Un projet qui manque de sens. Un cœur de ville se définit par rapport à la ville : ce n’est pas le cas. Aucune fonction dans la ville n’est adressée par votre projet si ce n’est d’être plus agréable à regarder. Même le déplacement du marché est un pari osé. Qui nous dit que cela va en accroître la valeur et qu’il sera plus fréquenté demain ? Allez voir le marché de Viroflay’, il est enfermé et bondé. Aucune question posée sur les fonctions attendues n’a eu de réponse « on verra plus tard ». Au moins quand vous faites un bar ou restaurant, on sait à quoi ça sert. Avant même le premier coup de pioche, votre projet souffre d’un manque de sens. Les ateliers auraient dû précéder le projet.

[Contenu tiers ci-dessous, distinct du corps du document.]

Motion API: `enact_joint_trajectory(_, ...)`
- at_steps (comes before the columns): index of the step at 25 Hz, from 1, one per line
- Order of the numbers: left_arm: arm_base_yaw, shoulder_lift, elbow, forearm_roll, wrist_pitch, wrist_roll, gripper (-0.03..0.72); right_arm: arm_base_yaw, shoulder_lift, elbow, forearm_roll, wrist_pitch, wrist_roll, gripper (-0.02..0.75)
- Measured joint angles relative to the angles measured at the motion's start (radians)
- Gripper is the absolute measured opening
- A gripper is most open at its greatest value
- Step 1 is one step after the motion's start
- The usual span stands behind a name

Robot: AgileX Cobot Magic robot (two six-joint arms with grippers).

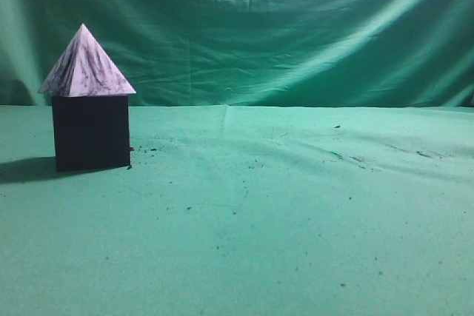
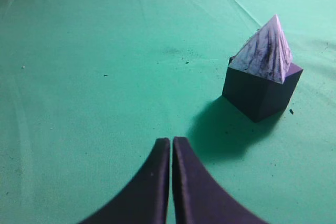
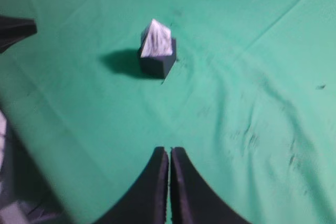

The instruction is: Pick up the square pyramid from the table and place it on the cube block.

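The marbled lilac-white square pyramid (image 1: 87,66) stands upright on top of the dark cube block (image 1: 92,132) at the left of the green cloth table (image 1: 281,212). Both show in the left wrist view, pyramid (image 2: 265,53) on cube (image 2: 260,92), to the upper right of my left gripper (image 2: 171,141), which is shut and empty, well apart from them. In the right wrist view the pyramid (image 3: 155,40) on the cube (image 3: 159,64) lies far ahead of my right gripper (image 3: 169,150), also shut and empty. Neither gripper shows in the exterior view.
Dark crumbs speckle the cloth near the cube (image 1: 148,150) and at the right (image 1: 348,157). A green backdrop (image 1: 296,27) hangs behind the table. A dark part of the other arm (image 3: 13,29) shows at the left edge of the right wrist view.
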Motion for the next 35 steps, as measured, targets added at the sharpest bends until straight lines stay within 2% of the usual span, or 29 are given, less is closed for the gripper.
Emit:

Le premier défi de notre ville qu’on habite les Bruyères, Croix Bosset, ou Danton, c’est la mobilité et en particulier à pied nord/sud ou est/ouest. Vous n’y répondez pas.  Même pas de piste cyclable en descente de ville d’Avray. En circulation douce, une passerelle revue serait bien utile. Le centre-ville, ce n’est pas que l’îlot central bordé de routes. Vous risquez d’aggraver le problème en supprimant la passerelle et créant un méga rond-point.

A plus long terme, les questions pour notre ville, c’est d’être un désert médical, c’est de ne pas avoir d’espace pour les jeunes, c’est l’absence de moment où la ville vit au rythme d’une fête et où l’on se croise, c’est l’absence de lieux ou un brassage social est favorisé, …vous n’y répondez pas non plus.

Votre cœur de Ville est surtout fait pour ceux qui ont déjà tout et qui en veulent plus. Donc votre projet n’est pas désagréable mais ça ne suffit pas. Donc non, ce n’est ni un projet pensé social ni un projet durable notamment du point de vue des finances donc vous n’aurez pas ma voix.